Most of the studies in this meta-analysis used TCS and GBA as diagnostic features, and surgery and biopsy as reference standards, with broad sensitivity and specificity. These differences may be caused by a variety of factors. First, the research we included had a large time span, and technological advances in US equipment can explain some of these changes. Second, there were some differences in the criteria for abnormal US features between studies. For example, some studies used a cutoff value of 3 mm for TCS, while some used 4 mm. Small differences in the cutoff values of SWE between studies existed, which may be due to differences between machines. There were some subtle differences in the definition of GBA in different studies. In addition to the US features mentioned in this paper, researchers have also studied the diagnostic performance of other features, such as hilar lymph nodes, subhepatic blood flow, and portal vein/hepatic artery ratio (17,31). In view of the small number of studies on these features, systematic review and evaluation has not been performed at this time. It is likely that these US features also show good diagnostic accuracy for BA.
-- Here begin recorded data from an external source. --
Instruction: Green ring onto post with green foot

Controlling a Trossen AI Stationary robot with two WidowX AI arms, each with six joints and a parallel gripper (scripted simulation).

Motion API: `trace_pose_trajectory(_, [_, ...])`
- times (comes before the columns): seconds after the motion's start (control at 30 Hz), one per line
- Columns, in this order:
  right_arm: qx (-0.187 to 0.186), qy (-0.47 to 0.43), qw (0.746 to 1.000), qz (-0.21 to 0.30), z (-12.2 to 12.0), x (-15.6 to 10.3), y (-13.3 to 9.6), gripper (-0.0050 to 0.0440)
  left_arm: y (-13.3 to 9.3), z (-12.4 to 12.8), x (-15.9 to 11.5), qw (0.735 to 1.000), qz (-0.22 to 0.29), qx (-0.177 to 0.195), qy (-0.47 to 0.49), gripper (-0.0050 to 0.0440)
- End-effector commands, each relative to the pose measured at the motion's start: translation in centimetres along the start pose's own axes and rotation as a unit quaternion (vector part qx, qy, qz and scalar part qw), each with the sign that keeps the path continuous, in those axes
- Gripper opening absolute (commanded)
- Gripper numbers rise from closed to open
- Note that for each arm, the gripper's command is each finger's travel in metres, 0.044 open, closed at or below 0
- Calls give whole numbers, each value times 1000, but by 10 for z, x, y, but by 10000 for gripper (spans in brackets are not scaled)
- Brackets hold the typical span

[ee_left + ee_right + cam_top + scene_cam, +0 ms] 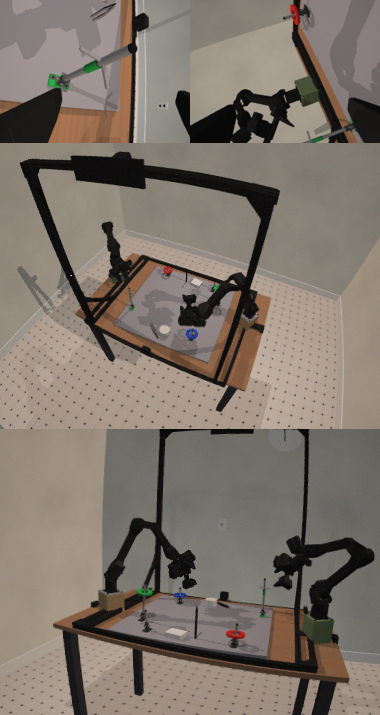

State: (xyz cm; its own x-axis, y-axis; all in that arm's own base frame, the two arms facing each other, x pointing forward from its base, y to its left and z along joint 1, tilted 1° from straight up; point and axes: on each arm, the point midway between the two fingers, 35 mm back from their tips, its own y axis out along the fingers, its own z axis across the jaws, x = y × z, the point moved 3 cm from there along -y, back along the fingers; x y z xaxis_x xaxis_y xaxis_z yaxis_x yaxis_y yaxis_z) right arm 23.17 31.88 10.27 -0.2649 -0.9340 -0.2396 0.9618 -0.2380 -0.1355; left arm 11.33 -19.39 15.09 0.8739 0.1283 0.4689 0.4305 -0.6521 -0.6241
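Note:
The green ring [145,594] rests on a post near the tan-based arm and also shows in the top view [216,287]. The post with the green foot [263,601] stands upright across the mat, near the green-based arm. It also shows in the top view [131,299], in the left wrist view [94,66] and in the right wrist view [326,137]. My left gripper [284,579] is open and empty, in the air beside that post. My right gripper [187,576] is open and empty, hanging above the blue ring [180,595], apart from the green ring.
A red ring [235,636] sits on a post at the mat's front. A white block [176,632], a black upright rod [196,621], a white cylinder [211,601] and a dark tweezer-like piece [102,11] are on the mat. Black gantry uprights [160,529] frame the table.

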Motion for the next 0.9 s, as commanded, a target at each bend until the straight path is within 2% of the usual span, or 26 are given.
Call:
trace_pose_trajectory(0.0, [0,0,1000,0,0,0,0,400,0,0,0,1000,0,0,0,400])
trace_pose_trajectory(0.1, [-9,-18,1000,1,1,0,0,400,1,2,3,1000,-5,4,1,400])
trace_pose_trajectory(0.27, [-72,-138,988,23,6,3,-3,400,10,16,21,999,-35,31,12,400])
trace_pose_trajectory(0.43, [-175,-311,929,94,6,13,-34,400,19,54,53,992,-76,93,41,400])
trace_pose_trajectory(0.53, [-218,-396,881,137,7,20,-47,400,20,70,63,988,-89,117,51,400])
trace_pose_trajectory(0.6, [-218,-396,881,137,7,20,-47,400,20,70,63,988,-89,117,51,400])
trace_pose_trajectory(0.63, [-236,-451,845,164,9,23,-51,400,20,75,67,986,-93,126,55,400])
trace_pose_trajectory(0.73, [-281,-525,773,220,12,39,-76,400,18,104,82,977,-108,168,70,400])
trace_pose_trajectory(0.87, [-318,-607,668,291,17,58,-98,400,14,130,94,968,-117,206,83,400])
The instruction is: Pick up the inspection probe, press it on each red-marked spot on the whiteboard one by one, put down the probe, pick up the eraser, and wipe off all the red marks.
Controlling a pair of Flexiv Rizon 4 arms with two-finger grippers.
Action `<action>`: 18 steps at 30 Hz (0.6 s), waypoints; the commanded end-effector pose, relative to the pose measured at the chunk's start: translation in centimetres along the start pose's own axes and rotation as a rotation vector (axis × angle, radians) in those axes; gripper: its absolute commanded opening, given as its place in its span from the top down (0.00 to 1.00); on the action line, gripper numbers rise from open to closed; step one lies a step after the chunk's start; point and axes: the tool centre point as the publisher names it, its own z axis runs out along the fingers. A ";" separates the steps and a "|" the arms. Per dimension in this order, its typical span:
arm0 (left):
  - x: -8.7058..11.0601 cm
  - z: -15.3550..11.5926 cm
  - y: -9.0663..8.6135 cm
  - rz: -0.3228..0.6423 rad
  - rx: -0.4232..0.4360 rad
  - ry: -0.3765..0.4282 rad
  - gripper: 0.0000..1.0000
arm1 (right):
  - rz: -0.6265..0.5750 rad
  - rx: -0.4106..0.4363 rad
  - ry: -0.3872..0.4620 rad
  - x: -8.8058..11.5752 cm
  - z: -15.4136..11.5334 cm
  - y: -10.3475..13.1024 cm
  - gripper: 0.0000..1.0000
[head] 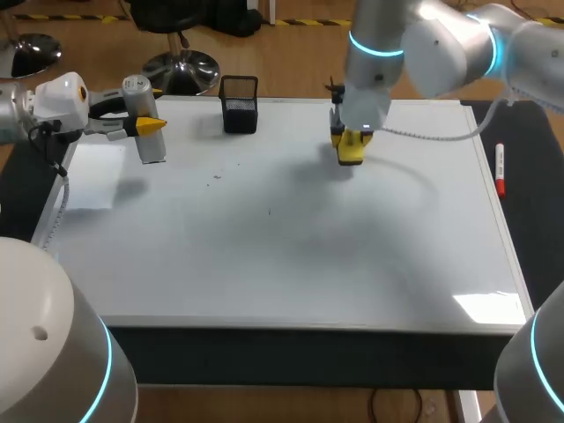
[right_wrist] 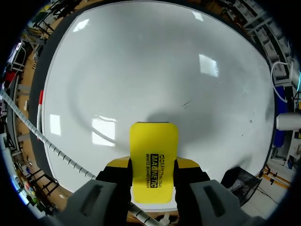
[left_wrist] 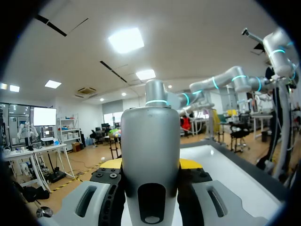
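One whiteboard (head: 291, 247), a few dark specks on it. One yellow eraser (right_wrist: 154, 160), pinched from both sides in right gripper (right_wrist: 153, 165), near the whiteboard's far edge, right of middle. One grey probe (head: 144, 106), clamped between left gripper's (head: 150, 126) two fingers, over the whiteboard's far left corner. One black mesh cup (head: 239, 104) at the whiteboard's far edge. One red-capped marker (head: 500, 167) just off the whiteboard's right edge.

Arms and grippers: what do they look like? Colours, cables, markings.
Left arm and right arm: silver-white rounded links, glowing cyan rings at joints. Left gripper and right gripper: grey bodies, black finger mounts, yellow tips. White spiral-wrapped cables at both wrists: left cable, right cable.
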 end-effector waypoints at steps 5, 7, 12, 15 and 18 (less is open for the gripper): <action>0.1 0.0 -0.1 0.002 0.000 -0.002 1.00 | -0.023 -0.102 0.023 -1.6 1.3 -5.2 1.00; 0.1 0.0 -0.1 0.002 0.000 -0.002 1.00 | -0.028 -0.110 0.015 -2.1 1.4 -5.9 1.00; 0.1 0.0 -0.1 0.002 0.000 -0.002 1.00 | -0.038 -0.117 0.014 -3.3 1.7 -7.5 1.00; 0.1 0.0 -0.1 0.002 0.000 -0.002 1.00 | -0.048 -0.116 0.018 -4.2 1.9 -8.1 1.00; 0.1 0.0 -0.1 0.002 0.000 -0.002 1.00 | -0.050 -0.116 0.014 -4.7 2.2 -8.9 1.00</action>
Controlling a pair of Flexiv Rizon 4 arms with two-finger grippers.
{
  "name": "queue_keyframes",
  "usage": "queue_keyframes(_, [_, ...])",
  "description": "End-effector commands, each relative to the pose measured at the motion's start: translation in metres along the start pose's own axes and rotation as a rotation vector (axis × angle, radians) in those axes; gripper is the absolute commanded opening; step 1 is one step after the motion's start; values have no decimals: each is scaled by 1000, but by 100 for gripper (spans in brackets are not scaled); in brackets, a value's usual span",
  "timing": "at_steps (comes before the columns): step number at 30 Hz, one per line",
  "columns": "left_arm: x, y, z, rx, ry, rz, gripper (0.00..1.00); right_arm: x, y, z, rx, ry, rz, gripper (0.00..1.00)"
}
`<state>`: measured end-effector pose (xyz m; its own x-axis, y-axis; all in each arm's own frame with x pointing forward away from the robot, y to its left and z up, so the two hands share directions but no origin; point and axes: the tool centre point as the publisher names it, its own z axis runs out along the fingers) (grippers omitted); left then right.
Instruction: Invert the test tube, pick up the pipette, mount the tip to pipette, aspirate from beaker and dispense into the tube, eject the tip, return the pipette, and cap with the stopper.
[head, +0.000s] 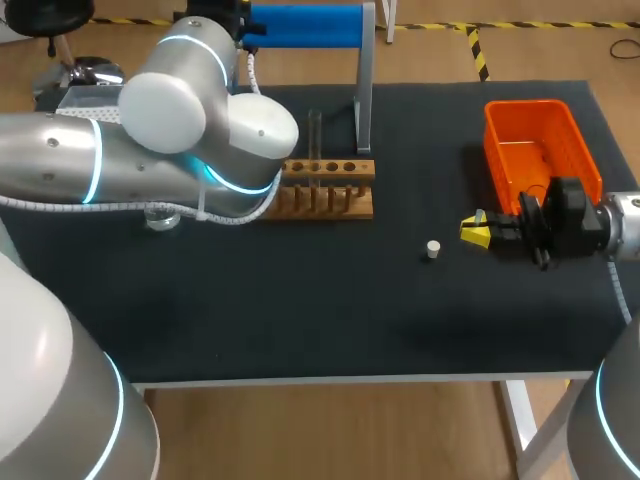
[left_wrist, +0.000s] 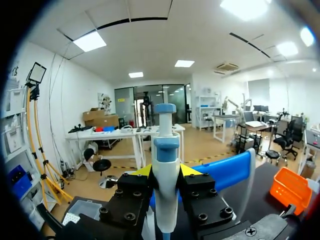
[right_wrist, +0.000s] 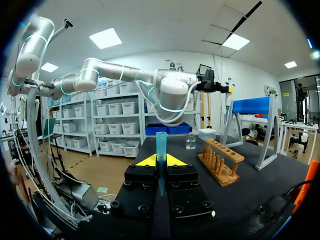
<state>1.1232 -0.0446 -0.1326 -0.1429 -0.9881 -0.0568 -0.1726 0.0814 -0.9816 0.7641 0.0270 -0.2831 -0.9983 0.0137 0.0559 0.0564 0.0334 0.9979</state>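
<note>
Right pincer (right_wrist: 161, 161) is closed tight on the test tube (right_wrist: 161, 142), a skinny see-through bluish cylinder standing upright between the yellow tips. Left pincer (left_wrist: 166, 172) is clamped on the pipette (left_wrist: 166, 150): smooth white plastic barrel, blue collar, round blue knob on top.

Using the wooden rack (head: 327, 187) as the landmark (chunky block with a row of round holes and pegs):
- the right pincer sits off to the rack's right, low over the dark matte desk (head: 300, 300)
- the little white stopper (head: 432, 249), a stubby plug, lies between the rack and that pincer
- the orange slotted plastic basket (head: 520, 105) is further right
- the clear glass beaker (right_wrist: 190, 141) is just off the rack's left end
- the left pincer is held high behind the rack
</note>
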Motion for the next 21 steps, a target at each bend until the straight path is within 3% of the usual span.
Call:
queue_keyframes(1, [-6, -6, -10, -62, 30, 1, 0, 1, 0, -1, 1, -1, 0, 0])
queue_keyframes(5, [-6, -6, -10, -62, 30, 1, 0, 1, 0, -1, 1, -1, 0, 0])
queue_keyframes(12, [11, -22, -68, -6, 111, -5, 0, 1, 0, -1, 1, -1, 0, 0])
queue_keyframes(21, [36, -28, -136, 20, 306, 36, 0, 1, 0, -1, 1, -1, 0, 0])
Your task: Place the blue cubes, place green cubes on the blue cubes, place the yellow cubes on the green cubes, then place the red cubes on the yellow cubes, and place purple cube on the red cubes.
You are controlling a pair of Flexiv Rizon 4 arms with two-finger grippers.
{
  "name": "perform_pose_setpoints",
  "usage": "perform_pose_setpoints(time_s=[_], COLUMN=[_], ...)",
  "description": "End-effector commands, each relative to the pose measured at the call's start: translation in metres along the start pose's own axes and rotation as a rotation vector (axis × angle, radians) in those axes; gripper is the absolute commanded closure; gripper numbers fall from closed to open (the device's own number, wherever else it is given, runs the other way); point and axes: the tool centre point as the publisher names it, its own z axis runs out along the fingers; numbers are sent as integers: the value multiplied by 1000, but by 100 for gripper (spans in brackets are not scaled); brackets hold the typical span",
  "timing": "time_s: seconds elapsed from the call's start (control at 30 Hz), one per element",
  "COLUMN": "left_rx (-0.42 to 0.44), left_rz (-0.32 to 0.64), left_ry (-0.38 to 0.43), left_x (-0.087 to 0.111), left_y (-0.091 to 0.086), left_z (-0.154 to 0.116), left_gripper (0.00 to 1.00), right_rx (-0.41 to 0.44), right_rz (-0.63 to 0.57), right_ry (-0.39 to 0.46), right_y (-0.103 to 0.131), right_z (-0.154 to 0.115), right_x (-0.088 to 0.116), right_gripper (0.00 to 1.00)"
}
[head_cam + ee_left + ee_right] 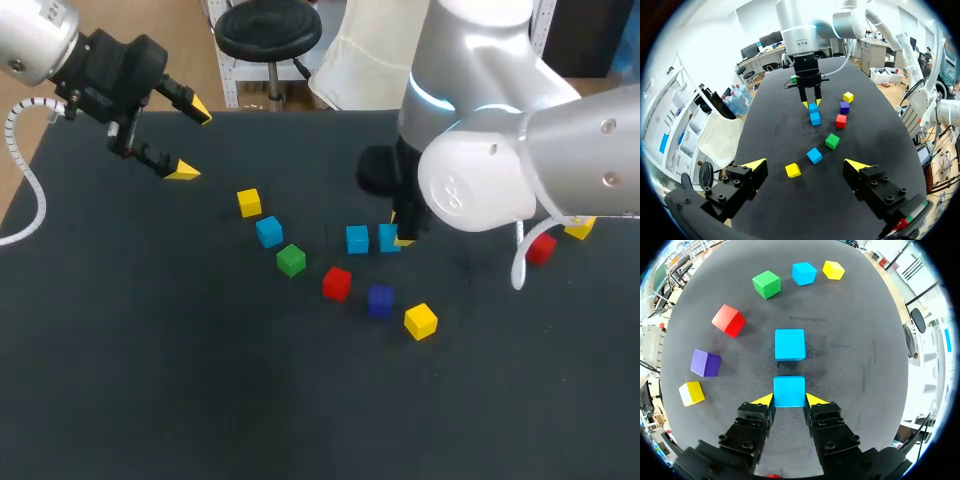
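Right jaws clench the rightmost small blue cube [789, 391] across opposite flat faces on the black counter [855, 355]; it looks light, stiff, sturdy; left jaws gape empty

A second blue cube [789, 344] blocks my right tool [789, 401], gripping its blue cube [789, 390], at twelve o'clock; the worktop [200, 400] at six lies open.

The table [150, 380] top is dark and matt, a little grainy. The blue cube [789, 390], like the other cubes [766, 284], looks smooth with a faint sheen. The right arm [480, 190] has a glossy silvery shell. The left gripper [192, 141] body is matt black, plastic-like.
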Motion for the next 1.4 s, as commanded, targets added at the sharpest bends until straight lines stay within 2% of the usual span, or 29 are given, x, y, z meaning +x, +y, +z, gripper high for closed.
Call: perform_pose_setpoints(time_s=[0.03, 0.7, 0.9, 1.17, 1.23, 1.27, 1.37, 1.4], left_rx=[-2, -2, -2, -2, -2, -2, -2, -2], left_rz=[3, 3, 3, 3, 3, 3, 3, 3], left_ry=[-1, -1, -1, -1, -1, -1, -1, -1], left_x=[1, 1, 1, 1, 1, 1, 1, 1], left_y=[-1, -1, -1, -1, -1, -1, -1, -1], left_z=[0, 0, 0, 0, 0, 0, 0, 0], left_gripper=[0, 0, 0, 0, 0, 0, 0, 0], right_rx=[0, -4, -5, -7, -8, -9, -12, -12], right_rz=[-1, -2, -3, -6, -5, -5, -3, -3], right_ry=[-3, -12, -13, -10, -9, -8, -8, -8], right_y=[0, 0, 1, 1, 1, 1, 1, 1], right_z=[0, 1, 1, 1, 1, 1, 1, 1], right_x=[0, -3, -4, -5, -5, -5, -5, -5], right_gripper=[100, 100, 95, 77, 66, 57, 50, 40])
In conclusion, TCS and GBA are the two most accurate and widely accepted ultrasound features currently used for differential diagnosis of BA. The newly developed SWE is an objective and convenient method with good diagnostic sensitivity, specificity, and diagnostic performance, and can be used as an excellent means in clinical applications. HA enlargement can be used as an auxiliary feature to help the diagnosis of BA. More research on the diagnostic value of combined ultrasound signs for BA is needed in the future.
Footnotes
Authors' note
Yajie Tang and Pan Yang have made substantial contributions to conception and design, including literature retrieval, acquisition of data, analysis and interpretation of data, drafting the manuscript.
Declaration of conflicting interests
The author(s) declared no potential conflicts of interest with respect to the research, authorship, and/or publication of this article.
Funding
The author(s) received no financial support for the research, authorship, and/or publication of this article.